Hyperband: Bandit Based Configuration Evaluation For Hyperparameter Optimization

Overview

Instead of using Bayesian optimization this paper aims at speeding up random search. Especially, the paper claims that Hyperband is simple, flexible and theoretically sound. Specifically, it should be seen as an allocation method for randomly sampled configurations. Provides over an order of magnitude speed-ups as compared to Bayesian optimization.

Paper shows:

  • Introduction
  • Related work
  • The algorithm (theoretical results)
  • Experiments
  • Discussion and future work

For me the most interesting part is: the algorithm and maybe theoretical results. That is because I have already heard about it’s success so I believe the results (see plot from paper). Maybe the comparison to Bayesian optimization.

alt text

The gist is that the authors focus on configuration evaluation and keep the configuration proposal simple (and theoretically sound) while making minimal assumptions. They do however assume that evaluation time is negligible. You could imagine that as the number of configurations goes to infinity while the iteration size goes to zero we would have an optimally consistent algorithm.
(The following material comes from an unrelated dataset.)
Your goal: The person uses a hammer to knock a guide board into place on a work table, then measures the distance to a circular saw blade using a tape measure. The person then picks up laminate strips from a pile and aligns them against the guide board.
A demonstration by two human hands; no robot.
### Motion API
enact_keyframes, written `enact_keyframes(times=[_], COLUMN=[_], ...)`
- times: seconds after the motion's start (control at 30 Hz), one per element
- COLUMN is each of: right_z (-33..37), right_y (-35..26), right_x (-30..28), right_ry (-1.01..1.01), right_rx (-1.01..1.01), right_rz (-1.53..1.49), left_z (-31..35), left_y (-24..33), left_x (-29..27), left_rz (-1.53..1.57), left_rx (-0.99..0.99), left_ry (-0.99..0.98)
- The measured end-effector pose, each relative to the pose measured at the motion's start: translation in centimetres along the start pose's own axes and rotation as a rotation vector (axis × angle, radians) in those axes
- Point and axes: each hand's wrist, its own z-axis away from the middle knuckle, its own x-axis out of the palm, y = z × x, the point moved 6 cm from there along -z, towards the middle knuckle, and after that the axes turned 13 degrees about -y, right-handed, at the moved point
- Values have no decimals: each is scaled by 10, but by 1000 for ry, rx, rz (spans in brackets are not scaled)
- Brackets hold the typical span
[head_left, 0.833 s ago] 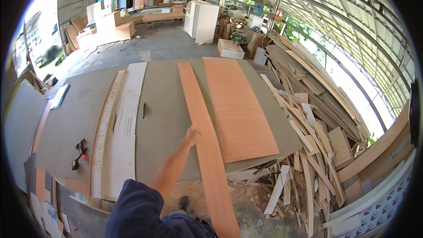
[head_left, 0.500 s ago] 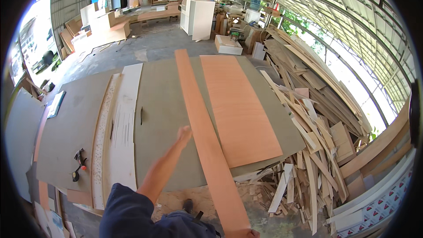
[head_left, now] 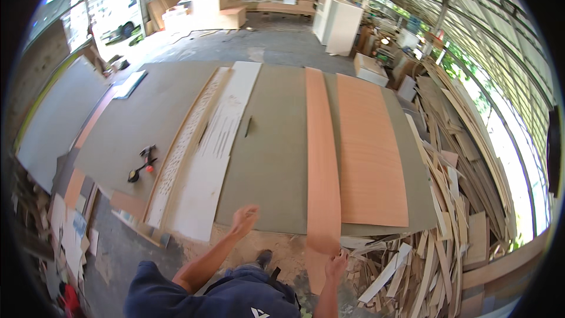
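Note:
A long thin reddish-brown plywood strip point(head_left: 322, 159) lies lengthwise across the grey-green sheet point(head_left: 273, 165), its near end bending down past the sheet's front edge. My right hand point(head_left: 336, 263) is closed on the strip's right edge near that drooping end. My left hand point(head_left: 245, 219) is in the air over the sheet's front edge, left of the strip, its fingers loosely apart and slightly blurred, with nothing visible in them. Beside the strip on the right lies a wider reddish-brown panel point(head_left: 372, 159).
Left of the strip are a dark slim tool point(head_left: 249, 126), a white board point(head_left: 203, 188), a perforated strip point(head_left: 176, 168), a tape measure point(head_left: 134, 175) and a red-black tool point(head_left: 147, 156). Offcuts point(head_left: 432, 259) pile up at right. A white cabinet point(head_left: 338, 23) stands behind.
My view has turned left. My left hand has come away from the strip, back toward me. The strip now lies straighter beside the wide panel, its near end bent down, my right hand still on it.

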Motion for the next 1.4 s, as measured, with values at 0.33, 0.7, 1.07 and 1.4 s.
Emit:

This may not totally work with the types of models that this method is aiming for which can sometimes take minutes to build and compile.

The Hyperband algorithm

The algorithm is building on the SuccessiveHalving algorithm by Jamieson & Talwalkar (2015). SuccessiveHalving means: start up 100 models, train them for a pre-defined time, throw the 50 worst ones out, train the remaining 50 for exponentially more time, then 25 … until you are left with one. In order to know how much time to allocate to each, you decide on a finite time budget B and a number of configurations n. The problem is, how do you choose n? Large or small? And the resulting time for each model therefore large or small?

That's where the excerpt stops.